4 ounces goat cheese, crumbled

Kosher salt and freshly ground black pepper

4 large eggs

Tomatillo Sauce (recipe follows)

Store-bought chipotle hot sauce

Crème fraîche, for serving

¼ cup fresh cilantro leaves

 

1  Heat 1 tablespoon of the oil in a large nonstick skillet over high heat. Add the chorizo and cook until golden brown on both sides, 6 minutes. Remove to a plate lined with paper towels. Wipe out the pan.

2  Preheat the broiler. Spread the tortilla chips evenly on a sheet pan. Combine all three cheeses in a large bowl and season with salt and pepper. Scatter the cheese evenly over the tortilla chips. Broil until the cheese has melted and is lightly golden brown, 1 to 4 minutes.

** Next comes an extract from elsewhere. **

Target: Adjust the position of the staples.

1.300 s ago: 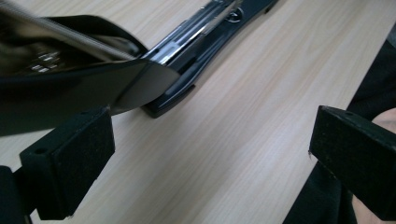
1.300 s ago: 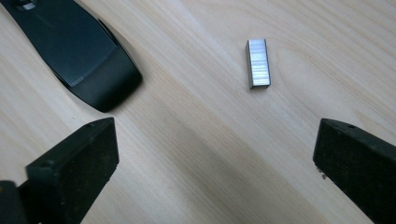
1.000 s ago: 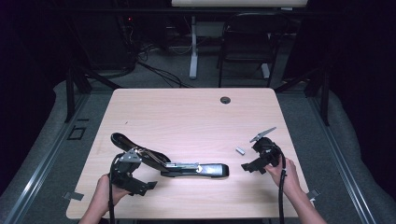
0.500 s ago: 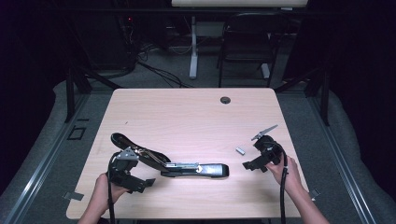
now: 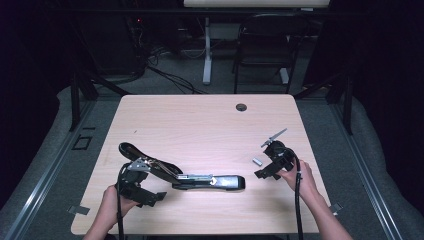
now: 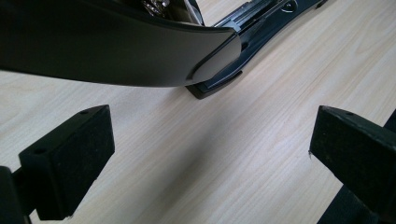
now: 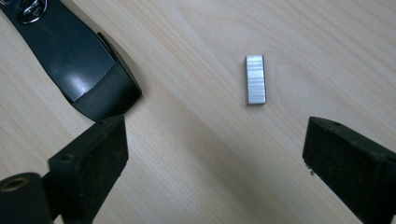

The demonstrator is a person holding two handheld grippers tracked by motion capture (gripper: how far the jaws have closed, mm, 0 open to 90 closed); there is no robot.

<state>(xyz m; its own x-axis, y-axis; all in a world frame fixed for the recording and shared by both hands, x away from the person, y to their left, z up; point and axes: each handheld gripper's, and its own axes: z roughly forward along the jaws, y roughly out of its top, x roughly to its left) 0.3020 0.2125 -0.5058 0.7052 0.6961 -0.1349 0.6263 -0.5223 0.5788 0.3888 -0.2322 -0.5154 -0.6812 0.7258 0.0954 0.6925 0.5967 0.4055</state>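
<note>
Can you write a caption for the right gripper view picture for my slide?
Open right tongs hover over a small silver staple strip on the pale wooden table, beside the black stapler's end.

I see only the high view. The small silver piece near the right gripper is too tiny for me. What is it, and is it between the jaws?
Observer: It looks like a flat silver strip of staples. It lies ahead of the right gripper, whose jaws have just been closing a little with nothing between them.
Operator: Does the left gripper hold anything?
Observer: No. It is open, and the black stapler's raised lid is just beyond its pads, untouched.
</note>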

3  Heat the remaining 2 tablespoons oil in the large nonstick skillet over high heat until shimmering. Crack the eggs into the pan, leaving room between them. Season with salt and pepper and cook until the edges of the whites are set, about 2 minutes. Cover and cook until the yolks are set but still runny, about 1 minute.

4  Divide the cheese-covered tortilla chips among four large shallow bowls and drizzle each with some of the tomatillo sauce. Top with an egg and drizzle with more tomatillo sauce. Arrange some of the chorizo slices around the egg, then drizzle with a few splashes of chipotle hot sauce and the crème fraîche. Garnish with the cilantro.

 

Tomatillo Sauce
MAKESABOUT 2 CUPS

1 large white onion, chopped

1½ pounds tomatillos, husked, rinsed, and halved

3 jalapeños, halved and seeded

7 garlic cloves, smashed

5 tablespoons canola oil

Kosher salt and freshly ground black pepper

½ cup fresh cilantro

Juice of 1 lime

Clover honey

 

1  Preheat the oven to 400°F.

2  Toss the onion, tomatillos, jalapeños, and garlic with 2 tablespoons of the oil and spread on a sheet pan. Roast until soft and slightly charred, stirring twice during roasting, 25 to 30 minutes.

3  Transfer to a food processor, and season with salt and pepper. Add the cilantro, lime juice, the 3 remaining tablespoons of the canola oil, and honey to taste and purée until smooth. Transfer to a bowl. The sauce can be made up to 3 days in advance and stored, tightly covered, in the refrigerator.